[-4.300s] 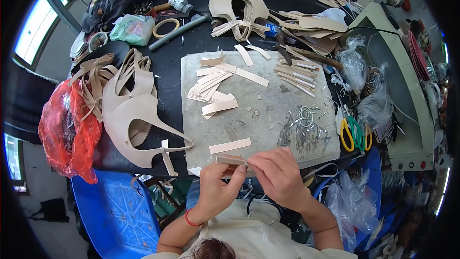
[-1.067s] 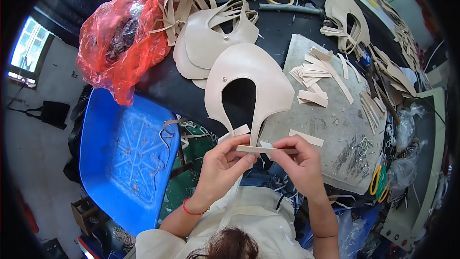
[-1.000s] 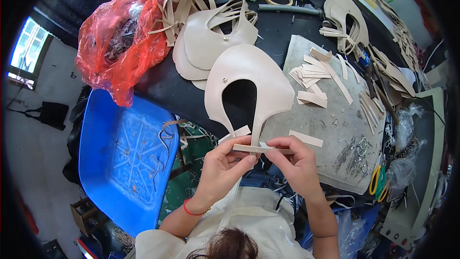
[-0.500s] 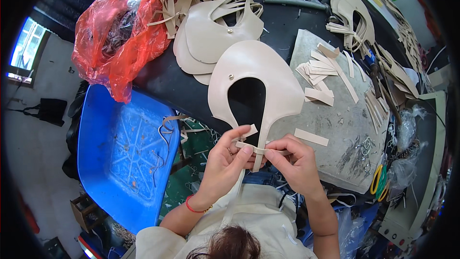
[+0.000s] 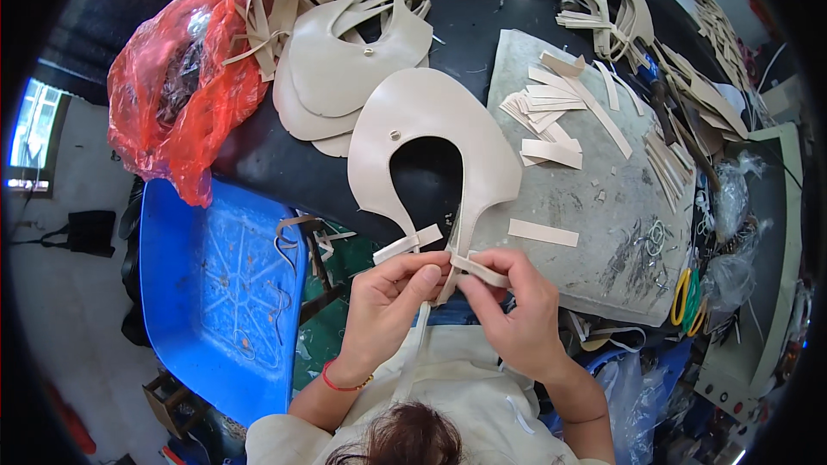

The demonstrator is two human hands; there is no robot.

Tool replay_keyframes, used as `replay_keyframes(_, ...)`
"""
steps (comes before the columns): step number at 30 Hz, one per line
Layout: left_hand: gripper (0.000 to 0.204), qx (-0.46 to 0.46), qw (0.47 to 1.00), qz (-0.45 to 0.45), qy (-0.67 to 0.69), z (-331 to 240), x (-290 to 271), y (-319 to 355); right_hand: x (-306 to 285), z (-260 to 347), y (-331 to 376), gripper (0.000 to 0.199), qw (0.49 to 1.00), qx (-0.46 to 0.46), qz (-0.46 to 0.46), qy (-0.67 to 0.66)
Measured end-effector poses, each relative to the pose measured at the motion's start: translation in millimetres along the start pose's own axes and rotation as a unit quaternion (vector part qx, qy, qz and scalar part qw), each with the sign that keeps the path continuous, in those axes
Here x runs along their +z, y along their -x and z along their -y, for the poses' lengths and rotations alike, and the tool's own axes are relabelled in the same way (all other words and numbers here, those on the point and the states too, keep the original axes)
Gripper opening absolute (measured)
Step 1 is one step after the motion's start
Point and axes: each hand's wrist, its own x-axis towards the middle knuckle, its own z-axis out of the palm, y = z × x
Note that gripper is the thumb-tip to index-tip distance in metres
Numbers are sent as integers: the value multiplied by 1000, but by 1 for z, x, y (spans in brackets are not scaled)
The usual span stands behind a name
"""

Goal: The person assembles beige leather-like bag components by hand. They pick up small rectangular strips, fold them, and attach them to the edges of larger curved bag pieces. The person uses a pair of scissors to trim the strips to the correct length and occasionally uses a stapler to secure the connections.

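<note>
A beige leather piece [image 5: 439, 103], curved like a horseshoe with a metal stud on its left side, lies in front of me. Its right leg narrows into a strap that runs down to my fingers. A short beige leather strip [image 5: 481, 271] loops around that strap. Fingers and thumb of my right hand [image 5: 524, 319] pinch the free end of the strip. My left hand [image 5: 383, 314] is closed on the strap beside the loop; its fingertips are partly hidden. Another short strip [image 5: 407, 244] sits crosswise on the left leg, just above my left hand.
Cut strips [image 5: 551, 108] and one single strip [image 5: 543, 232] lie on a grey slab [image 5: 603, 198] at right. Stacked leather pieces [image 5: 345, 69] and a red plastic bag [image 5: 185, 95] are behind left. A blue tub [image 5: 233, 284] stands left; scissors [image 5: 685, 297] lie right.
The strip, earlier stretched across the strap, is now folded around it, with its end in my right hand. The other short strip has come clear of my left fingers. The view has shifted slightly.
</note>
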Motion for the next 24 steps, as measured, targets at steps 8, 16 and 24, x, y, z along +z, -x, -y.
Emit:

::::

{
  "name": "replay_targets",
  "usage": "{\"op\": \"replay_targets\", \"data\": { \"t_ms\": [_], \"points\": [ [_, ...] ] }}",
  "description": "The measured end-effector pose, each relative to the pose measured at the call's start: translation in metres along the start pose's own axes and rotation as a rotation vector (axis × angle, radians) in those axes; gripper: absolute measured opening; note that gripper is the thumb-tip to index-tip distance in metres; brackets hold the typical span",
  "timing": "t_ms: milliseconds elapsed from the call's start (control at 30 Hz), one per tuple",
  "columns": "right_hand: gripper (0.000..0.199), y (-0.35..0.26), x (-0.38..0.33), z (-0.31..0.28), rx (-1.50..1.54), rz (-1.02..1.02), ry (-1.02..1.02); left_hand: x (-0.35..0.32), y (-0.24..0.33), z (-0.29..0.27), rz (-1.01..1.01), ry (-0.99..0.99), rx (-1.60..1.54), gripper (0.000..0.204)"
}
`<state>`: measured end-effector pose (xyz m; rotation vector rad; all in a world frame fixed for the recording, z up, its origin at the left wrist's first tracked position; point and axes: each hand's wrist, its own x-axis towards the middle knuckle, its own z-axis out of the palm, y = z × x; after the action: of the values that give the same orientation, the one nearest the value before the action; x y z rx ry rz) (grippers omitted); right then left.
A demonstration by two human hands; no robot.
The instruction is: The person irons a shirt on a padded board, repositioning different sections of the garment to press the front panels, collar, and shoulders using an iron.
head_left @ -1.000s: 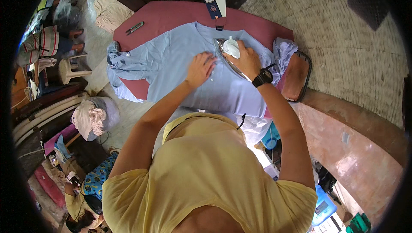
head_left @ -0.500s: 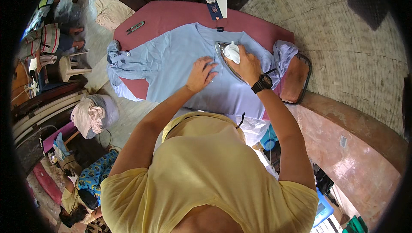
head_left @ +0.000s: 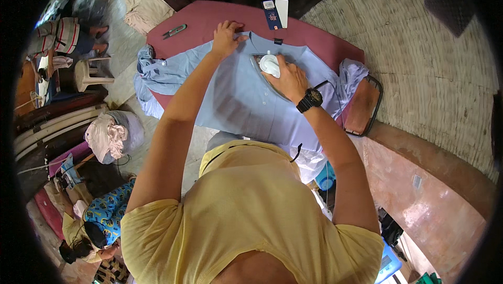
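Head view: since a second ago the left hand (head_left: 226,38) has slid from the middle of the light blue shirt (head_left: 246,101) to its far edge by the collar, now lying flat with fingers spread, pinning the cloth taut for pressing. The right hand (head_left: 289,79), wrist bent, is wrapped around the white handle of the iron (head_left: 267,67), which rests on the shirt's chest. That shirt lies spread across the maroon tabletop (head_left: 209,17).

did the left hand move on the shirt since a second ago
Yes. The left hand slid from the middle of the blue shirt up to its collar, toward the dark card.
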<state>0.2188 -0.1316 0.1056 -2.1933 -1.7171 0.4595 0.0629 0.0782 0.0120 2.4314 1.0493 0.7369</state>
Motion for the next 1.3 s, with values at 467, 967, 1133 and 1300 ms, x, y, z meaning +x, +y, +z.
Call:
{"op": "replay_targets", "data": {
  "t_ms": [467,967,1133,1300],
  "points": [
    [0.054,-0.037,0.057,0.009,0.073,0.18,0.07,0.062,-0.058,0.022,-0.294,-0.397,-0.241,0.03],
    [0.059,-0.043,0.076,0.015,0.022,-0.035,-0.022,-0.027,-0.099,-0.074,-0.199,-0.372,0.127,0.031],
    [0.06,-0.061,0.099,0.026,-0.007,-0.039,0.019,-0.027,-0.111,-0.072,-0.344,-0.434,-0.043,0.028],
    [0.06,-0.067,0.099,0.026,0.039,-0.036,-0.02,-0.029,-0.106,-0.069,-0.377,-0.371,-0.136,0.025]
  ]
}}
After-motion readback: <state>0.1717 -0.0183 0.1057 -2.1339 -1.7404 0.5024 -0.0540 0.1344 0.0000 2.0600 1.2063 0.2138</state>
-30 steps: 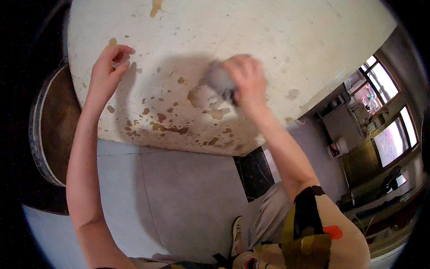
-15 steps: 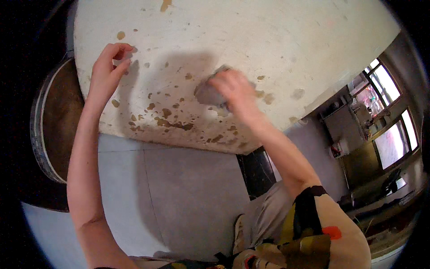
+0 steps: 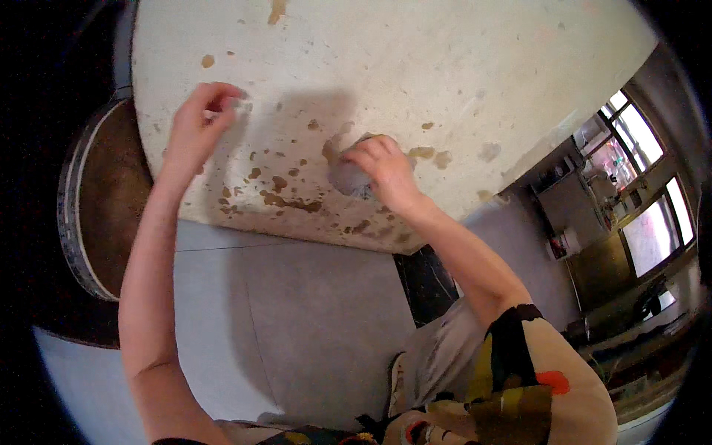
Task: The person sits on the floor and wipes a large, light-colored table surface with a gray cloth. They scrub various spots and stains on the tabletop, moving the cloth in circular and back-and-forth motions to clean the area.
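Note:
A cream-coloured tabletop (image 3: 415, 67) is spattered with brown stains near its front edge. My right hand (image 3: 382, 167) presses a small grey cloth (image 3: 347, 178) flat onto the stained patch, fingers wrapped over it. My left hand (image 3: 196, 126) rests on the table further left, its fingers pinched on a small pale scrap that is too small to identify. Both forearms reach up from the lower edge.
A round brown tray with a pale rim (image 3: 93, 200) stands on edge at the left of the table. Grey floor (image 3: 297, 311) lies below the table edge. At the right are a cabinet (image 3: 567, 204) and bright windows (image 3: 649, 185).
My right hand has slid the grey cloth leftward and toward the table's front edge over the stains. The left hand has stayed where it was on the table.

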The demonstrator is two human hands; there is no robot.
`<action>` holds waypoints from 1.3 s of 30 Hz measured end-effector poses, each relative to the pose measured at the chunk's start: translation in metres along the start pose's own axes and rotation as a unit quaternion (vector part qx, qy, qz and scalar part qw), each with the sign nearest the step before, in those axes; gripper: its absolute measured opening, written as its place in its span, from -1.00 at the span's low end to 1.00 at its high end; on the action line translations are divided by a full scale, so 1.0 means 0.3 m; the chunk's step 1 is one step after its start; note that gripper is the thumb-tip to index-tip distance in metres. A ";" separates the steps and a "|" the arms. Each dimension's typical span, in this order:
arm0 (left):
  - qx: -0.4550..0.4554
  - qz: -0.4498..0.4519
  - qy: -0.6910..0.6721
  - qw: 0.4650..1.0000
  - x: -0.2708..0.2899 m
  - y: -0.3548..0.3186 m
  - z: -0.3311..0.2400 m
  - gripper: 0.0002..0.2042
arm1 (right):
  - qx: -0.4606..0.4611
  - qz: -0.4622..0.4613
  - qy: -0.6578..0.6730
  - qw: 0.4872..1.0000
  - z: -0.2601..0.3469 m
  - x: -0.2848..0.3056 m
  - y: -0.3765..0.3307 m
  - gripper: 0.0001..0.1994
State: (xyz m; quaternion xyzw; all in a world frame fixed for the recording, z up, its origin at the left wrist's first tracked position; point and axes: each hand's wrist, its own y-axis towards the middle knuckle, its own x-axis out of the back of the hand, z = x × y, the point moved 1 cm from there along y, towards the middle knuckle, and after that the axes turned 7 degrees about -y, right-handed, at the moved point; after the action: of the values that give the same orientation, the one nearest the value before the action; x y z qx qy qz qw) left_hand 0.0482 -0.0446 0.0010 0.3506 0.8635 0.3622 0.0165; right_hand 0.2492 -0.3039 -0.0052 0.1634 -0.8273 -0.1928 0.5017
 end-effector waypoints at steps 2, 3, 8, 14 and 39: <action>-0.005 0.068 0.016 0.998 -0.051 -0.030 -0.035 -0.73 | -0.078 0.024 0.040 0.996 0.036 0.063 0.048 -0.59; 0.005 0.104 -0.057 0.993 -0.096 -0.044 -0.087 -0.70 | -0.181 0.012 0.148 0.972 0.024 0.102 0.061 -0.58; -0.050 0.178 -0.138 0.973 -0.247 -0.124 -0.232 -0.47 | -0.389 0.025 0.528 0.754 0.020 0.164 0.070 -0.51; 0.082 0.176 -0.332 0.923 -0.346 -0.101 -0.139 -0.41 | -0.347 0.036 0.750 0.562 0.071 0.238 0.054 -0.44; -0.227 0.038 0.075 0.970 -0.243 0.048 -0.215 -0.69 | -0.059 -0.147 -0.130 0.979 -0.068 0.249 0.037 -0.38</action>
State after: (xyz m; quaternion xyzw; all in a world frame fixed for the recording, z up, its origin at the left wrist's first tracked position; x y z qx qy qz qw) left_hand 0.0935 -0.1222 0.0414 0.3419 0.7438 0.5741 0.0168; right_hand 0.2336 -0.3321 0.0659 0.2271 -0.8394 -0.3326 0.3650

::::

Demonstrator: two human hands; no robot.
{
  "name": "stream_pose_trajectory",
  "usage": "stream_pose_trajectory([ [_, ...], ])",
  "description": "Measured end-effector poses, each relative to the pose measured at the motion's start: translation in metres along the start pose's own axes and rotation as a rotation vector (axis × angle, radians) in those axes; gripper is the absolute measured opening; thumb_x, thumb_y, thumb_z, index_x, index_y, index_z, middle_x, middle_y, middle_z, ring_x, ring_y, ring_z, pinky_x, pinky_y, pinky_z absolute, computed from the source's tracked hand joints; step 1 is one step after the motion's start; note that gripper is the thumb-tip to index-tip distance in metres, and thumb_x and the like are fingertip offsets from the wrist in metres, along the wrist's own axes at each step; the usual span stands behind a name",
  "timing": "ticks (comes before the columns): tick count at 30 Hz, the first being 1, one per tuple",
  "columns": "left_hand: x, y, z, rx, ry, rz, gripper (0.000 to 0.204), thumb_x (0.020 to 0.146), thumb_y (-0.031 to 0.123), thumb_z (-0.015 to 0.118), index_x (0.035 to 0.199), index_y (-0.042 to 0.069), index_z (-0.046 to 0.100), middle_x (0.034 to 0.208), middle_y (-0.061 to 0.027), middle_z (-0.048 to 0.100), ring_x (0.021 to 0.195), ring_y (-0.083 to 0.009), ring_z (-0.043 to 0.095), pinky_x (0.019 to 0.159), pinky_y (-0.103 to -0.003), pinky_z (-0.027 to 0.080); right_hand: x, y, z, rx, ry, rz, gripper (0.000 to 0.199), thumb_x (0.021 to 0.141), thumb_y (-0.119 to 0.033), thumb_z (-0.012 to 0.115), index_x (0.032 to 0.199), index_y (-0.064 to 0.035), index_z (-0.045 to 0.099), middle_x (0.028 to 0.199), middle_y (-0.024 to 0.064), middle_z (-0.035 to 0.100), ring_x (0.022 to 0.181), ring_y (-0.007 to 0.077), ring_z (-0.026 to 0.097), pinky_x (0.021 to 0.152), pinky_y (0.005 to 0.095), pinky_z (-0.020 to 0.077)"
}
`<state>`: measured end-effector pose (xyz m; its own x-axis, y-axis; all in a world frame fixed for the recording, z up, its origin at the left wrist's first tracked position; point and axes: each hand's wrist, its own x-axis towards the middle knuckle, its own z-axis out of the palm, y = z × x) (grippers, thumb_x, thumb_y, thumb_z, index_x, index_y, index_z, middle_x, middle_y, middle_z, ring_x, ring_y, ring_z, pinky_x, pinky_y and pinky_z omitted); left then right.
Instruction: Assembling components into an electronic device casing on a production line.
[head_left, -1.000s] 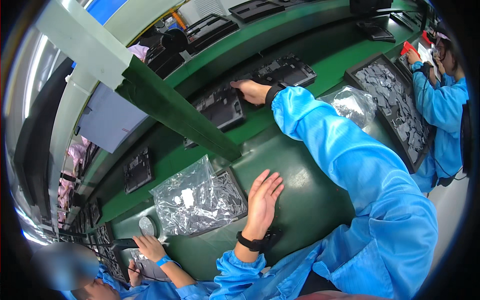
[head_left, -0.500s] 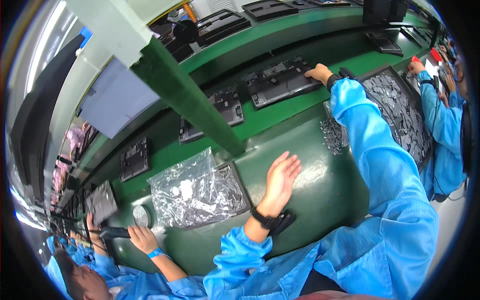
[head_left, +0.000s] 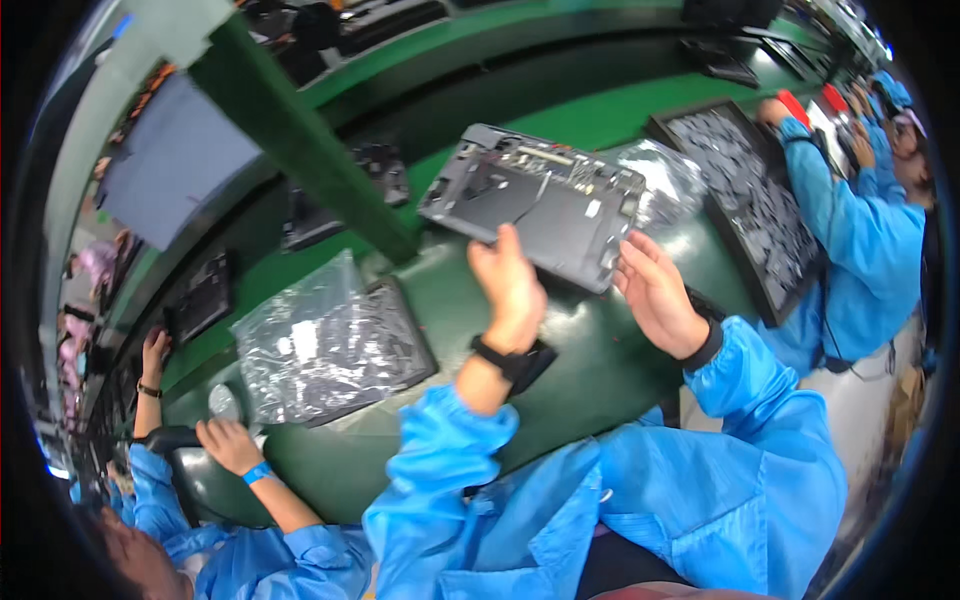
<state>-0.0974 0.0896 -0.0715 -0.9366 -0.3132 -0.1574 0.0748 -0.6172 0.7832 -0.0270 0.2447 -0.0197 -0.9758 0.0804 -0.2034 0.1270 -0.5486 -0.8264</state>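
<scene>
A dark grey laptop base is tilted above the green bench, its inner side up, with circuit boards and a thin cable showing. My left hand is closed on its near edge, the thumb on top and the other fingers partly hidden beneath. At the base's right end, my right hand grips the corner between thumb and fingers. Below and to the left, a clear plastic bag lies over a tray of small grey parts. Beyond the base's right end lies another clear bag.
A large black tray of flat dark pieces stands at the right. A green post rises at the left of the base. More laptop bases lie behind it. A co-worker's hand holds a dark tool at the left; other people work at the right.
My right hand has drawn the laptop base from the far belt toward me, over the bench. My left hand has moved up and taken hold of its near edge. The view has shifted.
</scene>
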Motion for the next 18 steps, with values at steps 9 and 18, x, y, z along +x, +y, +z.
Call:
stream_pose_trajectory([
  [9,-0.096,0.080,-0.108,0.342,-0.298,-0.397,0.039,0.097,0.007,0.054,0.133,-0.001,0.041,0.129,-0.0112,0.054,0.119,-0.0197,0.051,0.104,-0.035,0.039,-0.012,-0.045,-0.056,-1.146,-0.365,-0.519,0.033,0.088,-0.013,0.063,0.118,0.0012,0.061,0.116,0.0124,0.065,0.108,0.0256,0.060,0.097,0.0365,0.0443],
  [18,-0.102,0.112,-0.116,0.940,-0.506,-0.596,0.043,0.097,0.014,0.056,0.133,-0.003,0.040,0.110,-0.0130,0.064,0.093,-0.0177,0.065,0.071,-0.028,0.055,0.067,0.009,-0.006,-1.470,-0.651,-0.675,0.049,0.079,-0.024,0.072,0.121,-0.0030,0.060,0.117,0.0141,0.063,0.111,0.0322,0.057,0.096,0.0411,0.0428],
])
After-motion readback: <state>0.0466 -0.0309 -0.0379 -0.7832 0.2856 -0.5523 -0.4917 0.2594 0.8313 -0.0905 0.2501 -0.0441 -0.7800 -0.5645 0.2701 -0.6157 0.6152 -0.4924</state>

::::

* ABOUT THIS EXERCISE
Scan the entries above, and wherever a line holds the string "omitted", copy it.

* RESPONSE AREA
`<state>`: measured end-effector pose (xyz m; rotation vector rad; all in a world frame fixed for the recording, z up, its origin at the left wrist's first tracked position; point and axes: each hand's wrist, its own x-axis towards the middle knuckle, its own z-axis out of the palm, y = z × x; after the action: of the values that give the same orientation, the one nearest the value before the action; x y z rx ry rz) (grippers omitted); right then left.
`<state>`: measured end-effector pose (xyz m; its own x-axis, y-axis; all in a world frame fixed for the recording, z up, its origin at the left wrist's first tracked position; point and axes: each hand's wrist, its own x-axis towards the middle knuckle, its own z-axis out of the palm, y = z × x) (grippers, thumb_x, thumb_y, thumb_z, index_x, index_y, index_z, middle_x, middle_y, middle_z, ring_x, ring_y, ring_z, pinky_x, pinky_y and pinky_z omitted); left then right.

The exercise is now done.